Ieri sono stato protagonista di una vicenda che vi voglio raccontare. Non ho voluto essere scortese con un giornalista, il signor Walter Molino di Anno Zero, che chiedeva di intervistarmi e, invece di liquidarlo telefonicamente con un secco no, ho accettato di incontrarlo e gli ho spiegato i motivi per cui non ritenevo di concedergli l’intervista. Mi sono sentito quasi in colpa per non avere potuto accontentare il giovane giornalista che mi è parso così amabile e ragionevole, tanto da avergli promesso un intervista a conclusione del mio processo. Ci siamo lasciati cordialmente dandoci appuntamento ad un più o meno prossimo incontro e mi sono avviato verso casa con la gradevole sensazione di avere conosciuto un giornalista perbene che aveva rispettato la promessa fattami di incontrarmi rinunciando a telecamere e microfoni, come io avevo chiesto.

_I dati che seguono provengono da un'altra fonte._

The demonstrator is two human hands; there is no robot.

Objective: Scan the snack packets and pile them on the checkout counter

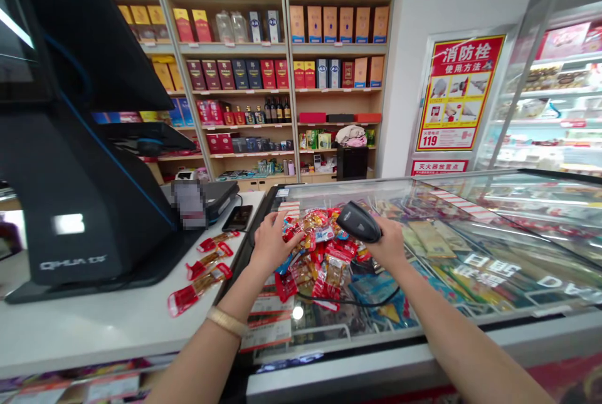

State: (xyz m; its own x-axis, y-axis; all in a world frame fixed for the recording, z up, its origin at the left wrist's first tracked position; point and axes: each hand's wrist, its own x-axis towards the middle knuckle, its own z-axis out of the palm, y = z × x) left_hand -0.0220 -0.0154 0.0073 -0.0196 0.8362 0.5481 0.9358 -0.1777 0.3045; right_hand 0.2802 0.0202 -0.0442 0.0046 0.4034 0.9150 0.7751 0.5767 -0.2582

Ma, ahimè, avevo appena finito di elaborare questa sensazione allorché sotto casa sono stato avvicinato dal collega del sig. Molino, Stefano Bianchi, il quale con tanto di microfono e telecamere al seguito pretendeva di intervistarmi nonostante io protestassi che avevo appena finito di negare l’intervista al suo collega della stessa testata.
L’imperterrito sig. Bianchi ha ignorato le mie proteste e ha cominciato a sottopormi ad una raffica di domande braccandomi per strada tra la curiosità della gente, mentre tentavo di sottrarmi all’intervista preda, lo riconosco, di una inconsulta crisi di nervi.
Ero caduto in una trappola con in scena due compari che hanno fatto il gioco delle parti, uno, il sig. Molino nel ruolo del giornalista conciliante che ha cercato di convincermi a rilasciare l’intervista, l’altro il sig. Bianchi, nel ruolo di cecchino che, ricevuta dal compare l’imbeccata dell’intervista non riuscita, ha tentato di strapparmela con una vera e propria incursione nella mia vita privata.
Sono stato incalzato persino mentre varcavo la soglia di casa e ho osservato dal balcone il sig. Bianchi mentre si aggirava nei dintorni come un avvoltoio non rassegnandosi alla rinuncia.
In questa vicenda c’è tanta rabbia perché il delirio dello scoop ad ogni costo non rispetta niente e perché fa paura l’arroganza con cui certi giornalisti pretendono di potersi permettere tutto ma c’è, soprattutto, l’amarezza dell’inganno di cui è vittima l’innocenza che avevo creduto di individuare nel sig. Molino.
A quando la prossima imboscata sig. Molino?